Convoqué à un entretien préalable au licenciement, un conseiller de Pôle Emploi rennais assure n’avoir fait que son travail en aidant des chômeurs à se faire indemniser.

Ils étaient une soixantaine d’intermittents rassemblés devant les locaux de Pôle Emploi Bretagne à Rennes (Ille-et-Vilaine), mardi 23 juin, pour soutenir Yann Gaudin. Ce conseiller était convoqué à un entretien préalable pour une sanction pouvant aller jusqu’au licenciement alors qu’il aidait, selon un collectif, les chômeurs à récupérer des allocations non versées.

« Nous […] tenons à affirmer tout notre soutien à Yann Gaudin, conseiller Pôle Emploi visé par une mesure de sanction pouvant le mener à un licenciement le 23 juin 2020 », écrit dans un communiqué un collectif de soutien constitué d’« organisations et de syndicats de l’intermittence de l’emploi, du spectacle, des arts et de la culture ». Il dénonce dans un blog hébergé par Mediapart ces dysfonctionnements.

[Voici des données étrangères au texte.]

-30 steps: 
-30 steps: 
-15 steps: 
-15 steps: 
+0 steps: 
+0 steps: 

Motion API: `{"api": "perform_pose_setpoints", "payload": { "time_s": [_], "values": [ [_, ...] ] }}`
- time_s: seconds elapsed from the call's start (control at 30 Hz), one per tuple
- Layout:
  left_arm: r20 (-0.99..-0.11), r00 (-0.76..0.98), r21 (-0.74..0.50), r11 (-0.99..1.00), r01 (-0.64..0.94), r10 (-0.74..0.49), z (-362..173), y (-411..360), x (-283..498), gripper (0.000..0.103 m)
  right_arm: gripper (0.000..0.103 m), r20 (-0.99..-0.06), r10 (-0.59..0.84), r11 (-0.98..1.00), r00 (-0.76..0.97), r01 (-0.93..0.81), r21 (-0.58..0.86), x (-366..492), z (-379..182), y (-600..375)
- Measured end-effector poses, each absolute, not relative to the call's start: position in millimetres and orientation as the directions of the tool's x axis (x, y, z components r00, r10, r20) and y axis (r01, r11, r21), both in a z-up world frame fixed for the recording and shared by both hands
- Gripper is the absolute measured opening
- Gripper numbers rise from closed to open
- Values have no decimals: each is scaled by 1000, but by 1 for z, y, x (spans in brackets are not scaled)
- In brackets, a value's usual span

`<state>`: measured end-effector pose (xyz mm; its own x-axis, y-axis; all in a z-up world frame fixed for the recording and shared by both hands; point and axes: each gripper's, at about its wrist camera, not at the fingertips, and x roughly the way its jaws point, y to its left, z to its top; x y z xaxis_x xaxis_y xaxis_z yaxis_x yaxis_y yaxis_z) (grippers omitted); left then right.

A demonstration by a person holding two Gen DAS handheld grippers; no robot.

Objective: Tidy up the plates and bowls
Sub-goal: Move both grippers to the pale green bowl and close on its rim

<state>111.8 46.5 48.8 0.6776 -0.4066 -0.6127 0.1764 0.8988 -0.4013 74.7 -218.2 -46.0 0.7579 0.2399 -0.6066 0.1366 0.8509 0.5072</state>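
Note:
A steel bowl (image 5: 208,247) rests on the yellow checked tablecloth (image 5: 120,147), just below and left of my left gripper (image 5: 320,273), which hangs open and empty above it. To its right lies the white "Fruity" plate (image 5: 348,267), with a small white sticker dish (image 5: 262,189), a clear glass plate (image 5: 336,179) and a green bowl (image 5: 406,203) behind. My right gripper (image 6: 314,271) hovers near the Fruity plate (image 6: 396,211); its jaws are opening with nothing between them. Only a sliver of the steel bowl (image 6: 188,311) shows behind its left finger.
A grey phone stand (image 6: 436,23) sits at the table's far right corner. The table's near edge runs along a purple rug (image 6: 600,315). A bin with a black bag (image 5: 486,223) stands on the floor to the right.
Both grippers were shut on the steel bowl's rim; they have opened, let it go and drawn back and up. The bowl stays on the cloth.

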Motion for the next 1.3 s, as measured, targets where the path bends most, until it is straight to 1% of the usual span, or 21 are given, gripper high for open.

Yann Gaudin, 43 ans, a été recruté en 2006 comme salarié de droit privé. C’est en 2014 qu’il identifie une première « anomalie », raconte-t-il à 20 minutes. Elle concerne les intermittents du spectacle en fin de droits qui pouvaient alors prétendre à une aide spécifique de solidarité d’un montant de 324 euros. Sauf que le conseiller a découvert que le dossier de demande ne leur était pas transmis, les privant ainsi de cette aide. Pour les informer de leurs droits, Yann Gaudin prend alors l’initiative de rédiger un mail à 8 000 intermittents bretons. Une initiative qui n’a pas beaucoup plu à sa direction et lui a valu une première convocation. « À partir de là, j’ai commencé à me méfier et à tout vérifier », indique le conseiller. Il a d’ailleurs permis à nombre d’entre eux de récupérer des allocations non versées. Un préjudice financier pour eux estimé à environ 200 000 euros, rapporte Le Parisien.

« Je n’ai pas commis de faute »

« On me reproche d’avoir trop bien fait mon travail et de dépasser mon périmètre, mais il n’y a pas de périmètre clos dans mon contrat de travail », résume cet ex-candidat EELV aux municipales, qui se dit « contraint » de se positionner en lanceur d’alerte « après avoir suivi la voie hiérarchique ».

« Je n’ai pas commis de faute, il n’y a aucun fait à l’appui. Ce sont des bêtises managériales et dans le contexte actuel où des gens vont être en détresse financière et psychologique, ce n’est pas le bon moment pour faire ce genre de choses », a expliqué le conseiller mardi 23 juin en sortant de cet entretien. Il dispose de cinq jours pour saisir une commission paritaire nationale chargée de rendre un avis consultatif sur son cas. Yann Gaudin dit envisager également une procédure devant les prud’hommes pour harcèlement moral, et peut-être au pénal.

Le directeur de Pôle Emploi Bretagne, Frédéric Sévignon, a évoqué de son côté une « procédure classique entre un employeur et l’un de ses salariés » pour un contentieux à l’œuvre « depuis 2015 ». « Pôle Emploi souhaitait recueillir ses explications sur un certain nombre de dysfonctionnements. Le contentieux entre Monsieur Gaudin et Pôle Emploi ne concerne en aucun cas ses déclarations publiques et le statut de lanceur d’alerte dont il se prévaut depuis peu », a précisé M. Sévignon, ajoutant qu’une sanction avait été prise en 2019 et que cet entretien était « l’aboutissement d’une nouvelle procédure engagée ces derniers mois ».